1. Poems about steamed buns

Poems about steamed buns 1. What are the poems about steamed buns

1.

"Food" "Game Steamed Bun Opera"

Era: Song Dynasty Author: Lu You

The rich and poor live in a small area, and the cold clouds are thousands of miles wide.

Double junior high school birds, prison nine is on the board.

Put chopsticks to rub the abdomen and call the boy to break the small lump.

He is still better than Xi Lao, and he looks up to the official in the garden for his vegetables.

2.

"Chen Gongzao is still looking for bamboo shoots to make steamed buns"

Era: Song Dynasty Author: Chen Di

Jade Ban Zen Master Comes If the supply is supplied, a young child dares to share the treasure.

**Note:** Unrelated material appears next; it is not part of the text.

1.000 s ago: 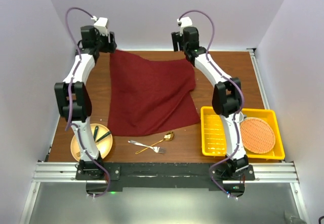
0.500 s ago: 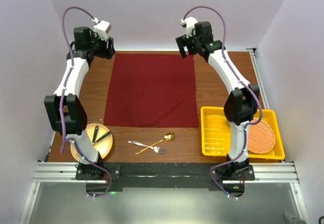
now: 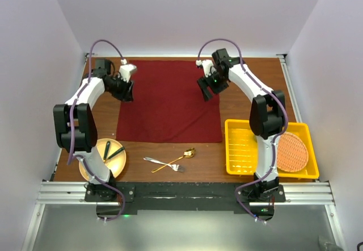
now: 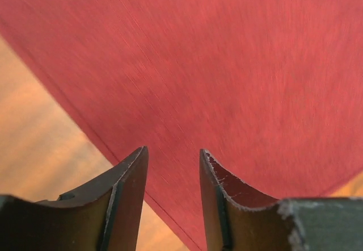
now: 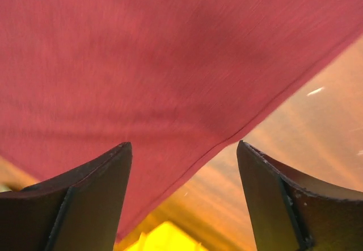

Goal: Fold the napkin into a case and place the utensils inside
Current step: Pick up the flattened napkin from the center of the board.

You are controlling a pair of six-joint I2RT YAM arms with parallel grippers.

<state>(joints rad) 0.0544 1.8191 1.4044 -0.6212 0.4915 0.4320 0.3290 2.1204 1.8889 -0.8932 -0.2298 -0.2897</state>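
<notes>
Brown tabletop point(image 3: 289, 92) carries the napkin point(image 3: 169, 100) in its far middle: a maroon cloth spread flat and smooth, nearly square, with its side hems running near to far. Each arm hangs over one hem. The left gripper point(image 3: 126, 89) sits above the left edge, jaws narrowly parted and empty. The right gripper point(image 3: 206, 89) sits above the right edge, jaws wide and empty. Either side is therefore directly beneath its own arm. Fork point(image 3: 152, 160) and gold spoon point(image 3: 189, 153) lie crossed just nearward of the cloth.
</notes>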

Also included are the shavings of sugarcane berries, the flavor is sure to be pleasant.

3.

"Visiting Jinghu with Cui Eryi and sending packages to congratulate the Second Duke"

Era: Tang Author: Meng Haoran

Take a look at the objects in Jinghu Lake, the middle stream is clear to the bottom.

I don’t know the taste of sea bass, but I know the love of gulls and birds.

The sails are carried by the wind, and the rain and clear weather come in spring.

We will explore Xia Yu’s cave and take a little back to Yuewang City.

There are steamed buns in the house, and the article is recommended to congratulate students.

Canglang sang it after being drunk, so he sang it with the same voice.

4. "Qing Xin Jing, quit washing your face with powder"

Era: Yuan Author: Ma Yu

A monk, he is greedy for delicious food. Ignore tossing and remove the powder to wash your face. Eating vegetarian dumplings and steamed buns with fake turtles is very Taoist respectable. It is good for the mouth and stomach, but not for constipation. Eat a simple diet and fill in holes and chasms. Happy poverty, tranquility and leisurely travel, especially

5.

"Mountain Dwelling Poems"

Era: Song Dynasty Author: Shi Yanshou

Body and mind After leisure, I am happy to think about it, and I will remember the unforgettable words of Qi Dao.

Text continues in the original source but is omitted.